▶ Exercise instructions
The required output is the exact run of lines below that opens at the line with "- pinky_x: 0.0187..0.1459" and closes at the line with "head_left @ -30".

****

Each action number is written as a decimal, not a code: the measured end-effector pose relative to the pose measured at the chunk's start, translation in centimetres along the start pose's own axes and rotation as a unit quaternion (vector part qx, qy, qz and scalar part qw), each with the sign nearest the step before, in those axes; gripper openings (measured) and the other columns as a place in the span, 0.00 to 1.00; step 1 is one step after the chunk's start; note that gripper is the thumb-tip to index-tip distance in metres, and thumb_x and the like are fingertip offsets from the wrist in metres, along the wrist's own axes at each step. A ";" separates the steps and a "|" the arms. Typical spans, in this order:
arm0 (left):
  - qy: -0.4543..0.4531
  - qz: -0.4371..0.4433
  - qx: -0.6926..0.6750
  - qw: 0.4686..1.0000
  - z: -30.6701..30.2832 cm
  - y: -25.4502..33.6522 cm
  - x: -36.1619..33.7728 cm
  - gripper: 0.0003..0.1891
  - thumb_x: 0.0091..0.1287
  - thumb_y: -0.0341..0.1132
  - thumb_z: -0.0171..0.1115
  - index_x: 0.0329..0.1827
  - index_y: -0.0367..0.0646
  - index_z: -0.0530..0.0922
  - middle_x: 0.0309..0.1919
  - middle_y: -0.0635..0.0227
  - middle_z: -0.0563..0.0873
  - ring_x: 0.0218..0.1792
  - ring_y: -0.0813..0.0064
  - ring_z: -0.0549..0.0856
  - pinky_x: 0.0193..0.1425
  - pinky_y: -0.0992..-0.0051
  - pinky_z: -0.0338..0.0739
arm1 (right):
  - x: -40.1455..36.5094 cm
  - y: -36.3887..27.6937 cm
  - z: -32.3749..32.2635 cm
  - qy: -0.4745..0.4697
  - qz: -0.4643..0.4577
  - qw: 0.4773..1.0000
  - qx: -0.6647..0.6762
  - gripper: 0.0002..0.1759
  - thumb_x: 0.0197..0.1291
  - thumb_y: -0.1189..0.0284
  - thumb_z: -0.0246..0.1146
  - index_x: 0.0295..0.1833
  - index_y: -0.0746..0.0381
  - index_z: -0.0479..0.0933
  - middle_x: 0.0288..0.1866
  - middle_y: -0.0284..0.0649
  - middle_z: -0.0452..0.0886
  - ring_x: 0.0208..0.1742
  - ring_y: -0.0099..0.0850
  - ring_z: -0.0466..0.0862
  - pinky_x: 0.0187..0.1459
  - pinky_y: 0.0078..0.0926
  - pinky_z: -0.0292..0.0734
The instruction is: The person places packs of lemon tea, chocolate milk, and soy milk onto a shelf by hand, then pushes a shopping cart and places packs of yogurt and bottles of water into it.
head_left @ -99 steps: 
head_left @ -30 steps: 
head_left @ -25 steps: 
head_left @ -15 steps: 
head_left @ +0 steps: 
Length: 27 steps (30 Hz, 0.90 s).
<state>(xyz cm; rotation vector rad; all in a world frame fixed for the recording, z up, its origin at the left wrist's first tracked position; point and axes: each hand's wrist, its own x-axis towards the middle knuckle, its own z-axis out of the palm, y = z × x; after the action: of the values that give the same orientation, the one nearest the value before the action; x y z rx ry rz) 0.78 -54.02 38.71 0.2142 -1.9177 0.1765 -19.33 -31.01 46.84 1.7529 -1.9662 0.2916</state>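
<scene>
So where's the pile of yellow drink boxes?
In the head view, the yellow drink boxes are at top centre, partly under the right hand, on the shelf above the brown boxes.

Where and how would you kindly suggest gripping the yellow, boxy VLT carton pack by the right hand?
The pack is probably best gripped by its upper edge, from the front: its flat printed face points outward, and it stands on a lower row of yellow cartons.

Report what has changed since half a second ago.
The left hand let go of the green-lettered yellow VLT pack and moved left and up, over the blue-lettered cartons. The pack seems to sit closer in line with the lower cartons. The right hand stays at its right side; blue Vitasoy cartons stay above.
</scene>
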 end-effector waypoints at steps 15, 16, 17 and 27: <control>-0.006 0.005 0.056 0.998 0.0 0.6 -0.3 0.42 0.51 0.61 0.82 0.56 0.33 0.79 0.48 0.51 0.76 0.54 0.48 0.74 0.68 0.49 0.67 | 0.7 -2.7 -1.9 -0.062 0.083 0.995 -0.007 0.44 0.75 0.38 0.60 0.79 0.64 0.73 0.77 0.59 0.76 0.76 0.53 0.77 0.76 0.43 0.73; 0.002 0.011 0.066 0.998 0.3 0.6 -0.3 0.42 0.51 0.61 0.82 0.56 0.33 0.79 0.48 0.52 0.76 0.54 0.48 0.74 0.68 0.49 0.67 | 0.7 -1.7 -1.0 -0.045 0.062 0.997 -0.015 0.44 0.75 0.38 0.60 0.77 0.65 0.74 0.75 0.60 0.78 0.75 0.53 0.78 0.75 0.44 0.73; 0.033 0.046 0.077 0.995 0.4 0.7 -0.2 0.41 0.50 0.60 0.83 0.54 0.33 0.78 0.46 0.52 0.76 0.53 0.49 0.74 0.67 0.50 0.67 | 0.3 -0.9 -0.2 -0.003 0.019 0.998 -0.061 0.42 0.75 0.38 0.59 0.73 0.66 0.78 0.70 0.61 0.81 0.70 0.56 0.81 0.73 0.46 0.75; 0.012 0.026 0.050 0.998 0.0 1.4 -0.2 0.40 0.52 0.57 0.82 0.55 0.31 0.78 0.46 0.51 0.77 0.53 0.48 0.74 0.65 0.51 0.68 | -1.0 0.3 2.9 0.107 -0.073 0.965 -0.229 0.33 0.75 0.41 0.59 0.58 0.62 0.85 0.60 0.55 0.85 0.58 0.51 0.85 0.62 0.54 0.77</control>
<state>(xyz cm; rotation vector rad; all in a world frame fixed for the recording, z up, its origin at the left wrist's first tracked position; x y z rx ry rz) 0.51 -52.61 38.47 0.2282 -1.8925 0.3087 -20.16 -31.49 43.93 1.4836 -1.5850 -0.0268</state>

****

▶ Answer to this exercise
  - pinky_x: 0.0187..0.1459
  - pinky_y: 0.0078..0.0926
  - pinky_z: -0.0292..0.0734
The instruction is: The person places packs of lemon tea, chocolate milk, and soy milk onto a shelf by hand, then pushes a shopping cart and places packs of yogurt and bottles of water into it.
head_left @ -99 steps: 
head_left @ -30 steps: 

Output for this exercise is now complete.